To take those steps, the harmonization and rationalization of the commercial processes on Salesforce was a great first move, according to Jongste. “The ‘1 PostNL’-strategy of several years ago is the foundation for further digitization of customer and market interaction. That is a strong foundation for the current ambition to be the delivery provider of choice for both sender and recipient.”  

Joost Doesburg adds: “It’s about making the entire customer journey digital across all channels, wherever that adds value. In doing so, you thought carefully about the level at which you set up the services, whether agnostic to the platform underneath or not. That was the idea, but to what extent did that work out?”   

“Digitalization applies to our own channels,” Manten said. “But also to those of our customers and any third parties. We want to be wherever the customer is. For that, we need a modular, composable architecture. Within our domain, we use a three-layer api architecture for this purpose: core api’s, process api’s and experience (customer experience) api’s.”  

The question was what PostNL Customer IT could source from parties in the market for this purpose and what should be developed in-house. “Everything from the ambition to be ‘the preferred delivery provider for senders and recipients’. So the question or need from the business is always leading.”  

MACH-concept

In addition to the ‘1 PostNL’-platformstrategy around the operational core, the MACH concept within the DXP vision played a conditional role in the shift of focus toward the customer. MACH concerns the combination of microservices, api-first, cloud-native and “headless” front-end user experiences across multiple channels, decoupled from back-end systems.  

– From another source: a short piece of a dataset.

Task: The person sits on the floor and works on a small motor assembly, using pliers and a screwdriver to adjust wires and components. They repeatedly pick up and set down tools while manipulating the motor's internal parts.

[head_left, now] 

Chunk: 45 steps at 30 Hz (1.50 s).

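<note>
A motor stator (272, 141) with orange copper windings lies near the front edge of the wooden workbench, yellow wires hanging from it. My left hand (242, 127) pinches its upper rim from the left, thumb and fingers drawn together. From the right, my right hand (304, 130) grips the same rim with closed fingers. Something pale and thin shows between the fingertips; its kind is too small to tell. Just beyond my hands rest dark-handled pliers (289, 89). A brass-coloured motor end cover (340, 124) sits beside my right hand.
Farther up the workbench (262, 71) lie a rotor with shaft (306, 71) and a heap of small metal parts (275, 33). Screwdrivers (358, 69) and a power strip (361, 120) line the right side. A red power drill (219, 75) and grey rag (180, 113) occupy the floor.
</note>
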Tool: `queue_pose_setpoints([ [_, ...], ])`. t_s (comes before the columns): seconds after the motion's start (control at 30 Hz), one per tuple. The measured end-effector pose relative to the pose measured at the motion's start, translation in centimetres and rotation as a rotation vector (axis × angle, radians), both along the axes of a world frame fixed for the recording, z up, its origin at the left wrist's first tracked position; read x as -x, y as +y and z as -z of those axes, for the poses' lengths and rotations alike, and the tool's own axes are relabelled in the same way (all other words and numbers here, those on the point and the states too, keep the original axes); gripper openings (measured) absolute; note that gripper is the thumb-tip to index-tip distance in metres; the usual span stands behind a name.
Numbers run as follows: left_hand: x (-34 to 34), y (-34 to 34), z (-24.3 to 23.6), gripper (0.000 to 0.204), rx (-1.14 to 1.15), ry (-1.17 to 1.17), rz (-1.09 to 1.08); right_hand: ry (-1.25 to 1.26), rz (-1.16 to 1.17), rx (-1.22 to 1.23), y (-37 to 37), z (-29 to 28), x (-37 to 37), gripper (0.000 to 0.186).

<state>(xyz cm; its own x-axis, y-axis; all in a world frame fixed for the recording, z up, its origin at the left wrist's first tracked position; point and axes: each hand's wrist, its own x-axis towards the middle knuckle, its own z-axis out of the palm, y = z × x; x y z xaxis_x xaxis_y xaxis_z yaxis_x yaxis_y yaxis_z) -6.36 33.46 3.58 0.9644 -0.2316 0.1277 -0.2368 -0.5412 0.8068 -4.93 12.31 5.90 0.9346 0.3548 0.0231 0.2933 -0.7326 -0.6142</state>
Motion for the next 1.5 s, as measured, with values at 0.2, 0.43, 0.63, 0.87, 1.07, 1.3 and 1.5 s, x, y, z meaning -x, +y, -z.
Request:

“To what extent do you realize the intended acceleration with this?” asks David Jongste. Manten: “We are busy working on capabilities such as personalization. Integration is also at play. We can now move toward ‘best of breed,’ where integration is done based on api’s. Thanks to the MACH foundation, we can now integrate a Customer Data Platform (CDP) as part of the DXP into the value chain within two months.”  

“You can then enrich the core customer data in Salesforce with data unlocked from other sources,” Joost Doesburg states. “With that, you can build profiles and segments of customers so that you can provide consumers and business users with specific information via the CDP. Has this already been realized, or does it still need to be implemented?”  

Jeroen Manten: “We are starting that now. Within the consumer domain, we already have a similar concept with the CCB (In Dutch: Centraal Consumentenbeeld). A recent marketing campaign consisting of a video that featured eight personalized textual elements generated by the CCB. In addition, data from the platform is used for business ruling and machine learning around customer interaction.”  

Resources

“Apart from the right choices regarding organization and IT, the consulting process with Anderson MacGyver ensures that we deploy scarce resources on the right capabilities,” Manten says. “We can visualize the focus for the next 1,5 to 2 years, including the target architecture. Besides Salesforce, we deploy point solutions, which fit PostNL’s position, ambition and development phase.”   

Technology helps to be prepared for changing demands in the market.

Alex Palma – Head of Business Technology Organization Customer at Eneco

A consideration in the decision was, for example, that existing DXP functionality within Saleforce places a much heavier demand on technical skills than a specific application that fits within the best-of-breed vision, where it is mainly about the right business rules and questions from the marketers – who are increasingly developing as data analysts. “This allows you as IT to slowly step back. That’s quite a mind shift.”   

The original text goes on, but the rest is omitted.